Mgr William Shomali, qui se rendait à Gaza pour la première fois depuis le début de la guerre, a livré un témoignage à la hauteur du choc vécu. « Quand j’entendais dire que 80 % de Gaza avait été détruit, je pensais à une exagération orientale. Mais j’y suis allé, j’ai pris des centaines de photos : c’était la réalité. Des quartiers entiers sont rasés. »

Sur le plan humanitaire, il a précisé : « Oui, il y a de la nourriture sur les marchés, même des fruits et des légumes. Mais il faut de l’argent pour les acheter, et beaucoup n’en ont pas. » Une situation aggravée par l’effondrement du système bancaire : « Même ceux qui ont de l’argent à la banque n’y ont pas accès, car les banques ne fonctionnent pas. »
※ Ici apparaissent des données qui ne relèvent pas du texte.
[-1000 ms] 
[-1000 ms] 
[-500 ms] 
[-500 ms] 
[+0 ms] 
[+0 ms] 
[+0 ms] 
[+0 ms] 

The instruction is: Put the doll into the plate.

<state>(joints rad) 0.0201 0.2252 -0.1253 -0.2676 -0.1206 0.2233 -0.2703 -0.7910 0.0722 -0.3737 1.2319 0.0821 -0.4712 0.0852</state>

Le constat le plus alarmant concerne la santé. « La première chose que les hôpitaux nous disent, c’est : nous n’avons pas d’antibiotiques », a rapporté Mgr Shomali. « Aujourd’hui, la priorité n’est pas la nourriture, mais les médicaments, le matériel médical, les équipements hospitaliers. »

Mgr Shomali a exprimé sa fierté du rôle exercé par les ONG catholiques dans le domaine humanitaire à l’adresse de tous, citant (CRS) Catholic Relief Service, Caritas, et l’Ordre de Malte en soutien logistique au Patriarcat latin.

Dimanche 21 mars, le Cardinal Pizzaballa baptisat Maco à la paroisse de la Sainte-Famille de Gaza. ©lpj

Interrogé sur les perspectives politiques et les discussions internationales, le cardinal Pizzaballa a rappelé la ligne de l’Église : « Nous ne sommes pas un acteur politique. Mais l’usage de la violence, nous en avons vu les résultats, et nous y sommes opposés. »

Son message de Noël se veut avant tout spirituel et concret : « Jésus est entré dans l’histoire telle qu’elle était, sans attendre qu’elle soit parfaite. C’est une leçon pour nous : entrer dans la réalité telle qu’elle est, sans se limiter à dénoncer, accuser ou désigner des coupables, mais s’engager dans la reconstruction, surtout dans les lieux les plus blessés, comme Gaza. »

Selon les chiffres communiqués, environ 400 chrétiens vivent aujourd’hui dans l’enceinte de la paroisse de la Sainte-Famille, sur un total de moins de 600 chrétiens dans toute la bande de Gaza, contre plus d’un millier avant la guerre. « La tentation de partir existe, et le nombre sera sans doute plus faible à l’avenir », a reconnu le patriarche. Mais partir ne garantit pas une vie meilleure.

À Gaza, a résumé le cardinal, l’espérance n’est ni naïve ni abstraite : elle prend la forme d’une population qui, au milieu des ruines, « veut recommencer à vivre ».